PROBLEM: The answer is every line in the data below that contains the word "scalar".

MATERIAL TO PROCESS:
===============
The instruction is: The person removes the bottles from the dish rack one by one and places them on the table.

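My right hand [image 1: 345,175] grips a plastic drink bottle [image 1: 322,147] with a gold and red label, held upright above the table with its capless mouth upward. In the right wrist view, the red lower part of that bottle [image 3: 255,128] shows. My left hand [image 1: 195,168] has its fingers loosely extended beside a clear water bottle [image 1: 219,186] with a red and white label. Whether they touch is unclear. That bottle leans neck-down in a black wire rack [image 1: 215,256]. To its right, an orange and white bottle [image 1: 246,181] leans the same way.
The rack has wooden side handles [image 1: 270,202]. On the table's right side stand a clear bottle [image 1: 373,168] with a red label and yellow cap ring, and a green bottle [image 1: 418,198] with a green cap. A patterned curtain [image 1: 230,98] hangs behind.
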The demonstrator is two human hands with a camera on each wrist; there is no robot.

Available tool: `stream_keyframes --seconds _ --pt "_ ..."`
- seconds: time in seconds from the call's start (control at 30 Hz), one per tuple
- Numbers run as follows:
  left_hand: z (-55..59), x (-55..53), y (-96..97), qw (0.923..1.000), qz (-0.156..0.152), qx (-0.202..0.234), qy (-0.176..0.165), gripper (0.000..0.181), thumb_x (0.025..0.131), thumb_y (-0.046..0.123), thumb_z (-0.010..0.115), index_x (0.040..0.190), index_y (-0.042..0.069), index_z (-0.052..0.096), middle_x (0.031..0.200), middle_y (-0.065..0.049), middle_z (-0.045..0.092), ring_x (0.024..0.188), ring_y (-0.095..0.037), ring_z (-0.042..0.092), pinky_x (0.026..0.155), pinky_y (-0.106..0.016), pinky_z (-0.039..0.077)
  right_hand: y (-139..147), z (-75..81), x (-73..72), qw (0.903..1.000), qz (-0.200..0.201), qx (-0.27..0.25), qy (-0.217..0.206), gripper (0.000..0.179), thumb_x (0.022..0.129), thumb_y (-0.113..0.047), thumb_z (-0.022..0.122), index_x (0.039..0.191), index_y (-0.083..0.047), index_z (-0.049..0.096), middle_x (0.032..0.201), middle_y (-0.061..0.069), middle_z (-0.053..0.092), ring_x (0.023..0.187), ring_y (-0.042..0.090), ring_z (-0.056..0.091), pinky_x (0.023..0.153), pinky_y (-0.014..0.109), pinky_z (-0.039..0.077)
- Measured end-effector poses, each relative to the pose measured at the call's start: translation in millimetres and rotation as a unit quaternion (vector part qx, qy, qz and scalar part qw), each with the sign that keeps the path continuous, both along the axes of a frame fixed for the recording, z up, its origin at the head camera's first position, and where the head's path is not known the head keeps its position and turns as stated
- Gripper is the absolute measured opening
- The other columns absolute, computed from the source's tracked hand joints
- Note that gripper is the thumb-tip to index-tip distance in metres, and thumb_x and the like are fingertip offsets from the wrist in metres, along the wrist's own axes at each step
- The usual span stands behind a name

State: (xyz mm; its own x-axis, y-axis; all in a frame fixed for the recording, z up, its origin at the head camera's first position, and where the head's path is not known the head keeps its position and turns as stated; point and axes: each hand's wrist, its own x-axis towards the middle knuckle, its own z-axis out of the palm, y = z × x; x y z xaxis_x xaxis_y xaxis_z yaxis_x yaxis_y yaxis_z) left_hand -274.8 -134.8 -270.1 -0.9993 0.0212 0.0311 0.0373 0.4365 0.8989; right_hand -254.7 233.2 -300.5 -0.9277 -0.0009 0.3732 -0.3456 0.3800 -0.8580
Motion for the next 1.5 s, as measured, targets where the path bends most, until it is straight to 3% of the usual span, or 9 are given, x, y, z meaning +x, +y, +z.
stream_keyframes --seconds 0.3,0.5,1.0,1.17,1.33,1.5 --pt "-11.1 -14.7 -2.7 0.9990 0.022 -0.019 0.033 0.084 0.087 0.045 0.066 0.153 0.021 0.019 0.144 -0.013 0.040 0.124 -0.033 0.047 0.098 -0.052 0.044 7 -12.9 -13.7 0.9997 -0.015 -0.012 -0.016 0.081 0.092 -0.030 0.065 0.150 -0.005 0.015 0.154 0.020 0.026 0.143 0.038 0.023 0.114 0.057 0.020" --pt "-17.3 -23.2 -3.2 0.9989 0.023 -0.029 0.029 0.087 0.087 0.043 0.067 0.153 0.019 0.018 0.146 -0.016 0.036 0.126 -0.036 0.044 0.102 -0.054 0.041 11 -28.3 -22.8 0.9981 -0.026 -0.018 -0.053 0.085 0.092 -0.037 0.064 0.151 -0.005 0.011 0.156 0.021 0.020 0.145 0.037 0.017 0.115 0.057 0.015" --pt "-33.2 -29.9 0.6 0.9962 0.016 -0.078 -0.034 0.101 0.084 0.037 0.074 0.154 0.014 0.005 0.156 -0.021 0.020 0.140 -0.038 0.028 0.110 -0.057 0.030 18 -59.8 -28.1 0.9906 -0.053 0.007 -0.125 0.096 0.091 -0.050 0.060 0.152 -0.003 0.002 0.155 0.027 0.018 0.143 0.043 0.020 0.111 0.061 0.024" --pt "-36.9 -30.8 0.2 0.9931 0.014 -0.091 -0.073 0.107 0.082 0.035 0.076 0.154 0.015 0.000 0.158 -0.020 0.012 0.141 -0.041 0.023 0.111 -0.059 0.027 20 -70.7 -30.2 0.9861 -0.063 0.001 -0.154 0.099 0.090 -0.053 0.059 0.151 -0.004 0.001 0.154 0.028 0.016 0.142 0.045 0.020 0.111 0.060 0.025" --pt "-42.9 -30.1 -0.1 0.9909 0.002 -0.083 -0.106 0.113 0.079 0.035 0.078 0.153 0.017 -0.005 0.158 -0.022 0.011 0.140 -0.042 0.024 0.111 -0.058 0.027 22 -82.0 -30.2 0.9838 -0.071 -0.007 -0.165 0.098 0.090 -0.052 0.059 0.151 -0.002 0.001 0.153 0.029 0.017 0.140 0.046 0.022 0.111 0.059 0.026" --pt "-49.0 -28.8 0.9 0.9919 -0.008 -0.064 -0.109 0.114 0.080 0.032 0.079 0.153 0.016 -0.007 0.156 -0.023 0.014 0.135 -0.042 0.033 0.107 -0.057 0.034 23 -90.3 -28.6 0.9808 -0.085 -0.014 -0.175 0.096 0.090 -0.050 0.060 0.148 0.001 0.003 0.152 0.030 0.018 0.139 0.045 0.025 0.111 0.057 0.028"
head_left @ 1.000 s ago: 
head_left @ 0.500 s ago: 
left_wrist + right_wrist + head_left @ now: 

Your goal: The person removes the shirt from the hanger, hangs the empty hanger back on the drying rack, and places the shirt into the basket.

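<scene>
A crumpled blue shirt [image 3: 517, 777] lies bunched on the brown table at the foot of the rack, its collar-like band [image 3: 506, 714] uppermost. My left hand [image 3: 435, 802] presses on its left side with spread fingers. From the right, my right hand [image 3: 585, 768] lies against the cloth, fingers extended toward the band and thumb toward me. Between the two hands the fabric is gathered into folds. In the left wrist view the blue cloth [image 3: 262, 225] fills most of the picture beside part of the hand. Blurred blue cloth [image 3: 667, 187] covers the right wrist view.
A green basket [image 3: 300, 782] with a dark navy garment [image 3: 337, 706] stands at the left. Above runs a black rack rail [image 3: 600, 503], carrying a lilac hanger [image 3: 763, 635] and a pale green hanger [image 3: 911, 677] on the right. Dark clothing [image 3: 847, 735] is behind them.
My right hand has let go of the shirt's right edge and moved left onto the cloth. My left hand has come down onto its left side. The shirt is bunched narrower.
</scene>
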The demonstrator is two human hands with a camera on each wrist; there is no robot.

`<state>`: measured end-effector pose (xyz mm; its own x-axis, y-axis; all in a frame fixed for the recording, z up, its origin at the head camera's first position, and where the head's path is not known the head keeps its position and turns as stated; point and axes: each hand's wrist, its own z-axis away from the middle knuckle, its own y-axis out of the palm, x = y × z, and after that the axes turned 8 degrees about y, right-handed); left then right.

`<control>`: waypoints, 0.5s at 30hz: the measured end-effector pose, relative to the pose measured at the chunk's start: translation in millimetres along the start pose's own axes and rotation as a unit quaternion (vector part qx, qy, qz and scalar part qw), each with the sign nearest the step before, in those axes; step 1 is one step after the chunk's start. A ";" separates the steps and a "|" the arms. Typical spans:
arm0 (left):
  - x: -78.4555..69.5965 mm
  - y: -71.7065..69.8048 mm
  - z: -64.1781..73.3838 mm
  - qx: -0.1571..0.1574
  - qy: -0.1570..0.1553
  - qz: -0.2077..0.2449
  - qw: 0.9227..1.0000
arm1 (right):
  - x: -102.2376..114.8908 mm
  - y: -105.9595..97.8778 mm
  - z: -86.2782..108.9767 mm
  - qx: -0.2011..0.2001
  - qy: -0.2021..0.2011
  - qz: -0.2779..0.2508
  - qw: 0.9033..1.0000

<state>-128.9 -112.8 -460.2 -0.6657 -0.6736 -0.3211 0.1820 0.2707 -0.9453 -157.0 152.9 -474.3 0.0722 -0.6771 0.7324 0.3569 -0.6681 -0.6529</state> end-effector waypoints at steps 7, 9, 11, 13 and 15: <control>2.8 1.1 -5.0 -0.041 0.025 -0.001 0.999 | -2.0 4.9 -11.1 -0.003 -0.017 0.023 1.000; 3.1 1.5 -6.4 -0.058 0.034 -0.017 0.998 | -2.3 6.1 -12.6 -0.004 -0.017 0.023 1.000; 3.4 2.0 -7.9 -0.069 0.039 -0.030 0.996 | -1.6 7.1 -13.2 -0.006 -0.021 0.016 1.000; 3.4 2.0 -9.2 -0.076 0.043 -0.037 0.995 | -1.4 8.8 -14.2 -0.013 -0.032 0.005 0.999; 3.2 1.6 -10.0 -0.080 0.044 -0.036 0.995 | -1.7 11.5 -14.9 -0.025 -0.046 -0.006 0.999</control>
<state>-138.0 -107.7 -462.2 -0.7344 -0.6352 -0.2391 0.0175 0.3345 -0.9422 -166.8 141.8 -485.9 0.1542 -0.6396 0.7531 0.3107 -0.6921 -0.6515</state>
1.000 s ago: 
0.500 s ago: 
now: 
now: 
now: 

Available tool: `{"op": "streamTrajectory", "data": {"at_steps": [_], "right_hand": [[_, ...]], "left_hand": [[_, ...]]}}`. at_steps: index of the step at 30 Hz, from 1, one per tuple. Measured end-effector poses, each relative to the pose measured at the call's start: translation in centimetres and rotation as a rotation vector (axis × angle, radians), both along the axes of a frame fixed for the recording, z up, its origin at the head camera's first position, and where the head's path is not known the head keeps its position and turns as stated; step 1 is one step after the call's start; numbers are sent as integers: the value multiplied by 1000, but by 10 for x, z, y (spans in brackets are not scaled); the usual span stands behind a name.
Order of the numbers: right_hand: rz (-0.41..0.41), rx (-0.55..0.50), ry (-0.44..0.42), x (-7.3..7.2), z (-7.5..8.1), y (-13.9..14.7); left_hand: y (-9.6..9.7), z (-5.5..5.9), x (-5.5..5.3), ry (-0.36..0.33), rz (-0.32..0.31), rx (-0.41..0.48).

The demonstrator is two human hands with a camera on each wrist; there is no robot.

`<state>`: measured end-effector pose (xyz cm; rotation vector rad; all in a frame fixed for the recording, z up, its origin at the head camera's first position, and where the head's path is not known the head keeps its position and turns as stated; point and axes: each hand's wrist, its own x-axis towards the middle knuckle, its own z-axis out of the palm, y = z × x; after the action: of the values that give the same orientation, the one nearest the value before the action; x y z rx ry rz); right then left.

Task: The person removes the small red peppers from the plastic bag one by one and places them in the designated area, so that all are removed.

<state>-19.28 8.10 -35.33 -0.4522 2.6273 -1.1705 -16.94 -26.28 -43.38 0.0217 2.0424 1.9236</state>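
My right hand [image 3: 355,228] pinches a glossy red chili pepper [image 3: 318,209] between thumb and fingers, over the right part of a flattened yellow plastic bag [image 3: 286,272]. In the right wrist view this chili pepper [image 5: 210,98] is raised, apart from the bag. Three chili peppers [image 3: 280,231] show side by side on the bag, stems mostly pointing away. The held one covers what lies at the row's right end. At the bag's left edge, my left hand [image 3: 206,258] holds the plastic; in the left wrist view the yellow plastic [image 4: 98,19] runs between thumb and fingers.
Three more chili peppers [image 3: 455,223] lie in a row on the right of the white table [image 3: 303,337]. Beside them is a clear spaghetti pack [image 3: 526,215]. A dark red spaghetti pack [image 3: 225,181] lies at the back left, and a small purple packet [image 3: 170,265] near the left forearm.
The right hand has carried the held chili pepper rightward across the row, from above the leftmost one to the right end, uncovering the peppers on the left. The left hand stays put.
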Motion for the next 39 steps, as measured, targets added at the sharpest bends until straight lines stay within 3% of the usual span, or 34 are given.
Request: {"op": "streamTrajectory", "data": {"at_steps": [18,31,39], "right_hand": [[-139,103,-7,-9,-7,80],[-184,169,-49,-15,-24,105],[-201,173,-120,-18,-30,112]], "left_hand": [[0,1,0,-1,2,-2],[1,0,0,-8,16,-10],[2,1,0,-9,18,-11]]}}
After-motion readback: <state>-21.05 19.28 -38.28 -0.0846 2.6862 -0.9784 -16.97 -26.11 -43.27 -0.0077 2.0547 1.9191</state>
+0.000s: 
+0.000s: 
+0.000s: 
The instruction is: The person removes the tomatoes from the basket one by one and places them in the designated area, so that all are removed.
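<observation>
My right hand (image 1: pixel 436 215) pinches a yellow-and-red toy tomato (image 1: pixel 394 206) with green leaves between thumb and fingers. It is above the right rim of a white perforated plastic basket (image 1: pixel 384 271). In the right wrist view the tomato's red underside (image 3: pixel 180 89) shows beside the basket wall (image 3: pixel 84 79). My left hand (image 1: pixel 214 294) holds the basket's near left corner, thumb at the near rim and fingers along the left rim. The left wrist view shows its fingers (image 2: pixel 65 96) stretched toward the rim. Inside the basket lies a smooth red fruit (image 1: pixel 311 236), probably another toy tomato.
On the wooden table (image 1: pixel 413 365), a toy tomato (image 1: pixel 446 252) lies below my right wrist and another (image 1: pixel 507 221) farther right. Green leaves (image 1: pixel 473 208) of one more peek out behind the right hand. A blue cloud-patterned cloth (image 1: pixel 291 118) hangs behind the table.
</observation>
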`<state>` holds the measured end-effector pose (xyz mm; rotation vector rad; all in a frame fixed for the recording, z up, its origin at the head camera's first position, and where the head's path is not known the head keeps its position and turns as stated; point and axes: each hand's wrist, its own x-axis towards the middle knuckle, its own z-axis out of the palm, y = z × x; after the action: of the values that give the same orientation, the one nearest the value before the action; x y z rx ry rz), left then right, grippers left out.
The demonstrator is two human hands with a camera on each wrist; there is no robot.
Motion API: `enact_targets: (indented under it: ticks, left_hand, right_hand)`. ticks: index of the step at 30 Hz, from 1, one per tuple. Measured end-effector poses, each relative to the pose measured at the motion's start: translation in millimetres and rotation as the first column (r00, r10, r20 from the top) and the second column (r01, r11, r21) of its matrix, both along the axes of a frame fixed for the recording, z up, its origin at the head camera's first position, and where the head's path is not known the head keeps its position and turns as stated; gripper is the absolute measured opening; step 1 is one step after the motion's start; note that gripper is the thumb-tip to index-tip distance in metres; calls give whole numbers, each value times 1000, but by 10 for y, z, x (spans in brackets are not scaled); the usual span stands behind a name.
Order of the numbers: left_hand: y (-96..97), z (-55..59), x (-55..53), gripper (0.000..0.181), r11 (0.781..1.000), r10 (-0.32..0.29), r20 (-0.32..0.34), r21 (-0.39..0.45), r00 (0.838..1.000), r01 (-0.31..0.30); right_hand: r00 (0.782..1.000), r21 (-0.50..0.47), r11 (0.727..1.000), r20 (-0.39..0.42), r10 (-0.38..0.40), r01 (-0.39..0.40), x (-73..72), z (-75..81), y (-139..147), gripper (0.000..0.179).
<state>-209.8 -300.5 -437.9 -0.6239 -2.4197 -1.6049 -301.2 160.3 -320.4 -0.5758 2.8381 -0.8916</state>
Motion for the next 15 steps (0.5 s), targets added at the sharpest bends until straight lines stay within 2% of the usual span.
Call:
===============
EXERCISE OUTPUT:
- Measured end-effector poses, each relative to the pose measured at the call's start: translation in millimetres and rotation as a unit quaternion (vector part qx, qy, qz and scalar part qw), each with the sign that keeps the path continuous, both along the axes of a frame fixed for the recording, z up, its origin at the head camera's first position, and where the head's path is not known the head keeps its position and turns as stated
`<control>`: waypoints, 0.5s at 30hz: the measured end-effector pose, relative to the pose measured at the chunk's start: translation in millimetres along the start pose's own axes and rotation as a unit quaternion (vector part qx, qy, qz and scalar part qw), each with the sign nearest the step before, in those axes; step 1 is one step after the chunk's start. A ";" separates the steps and a "|" the arms. Typical spans:

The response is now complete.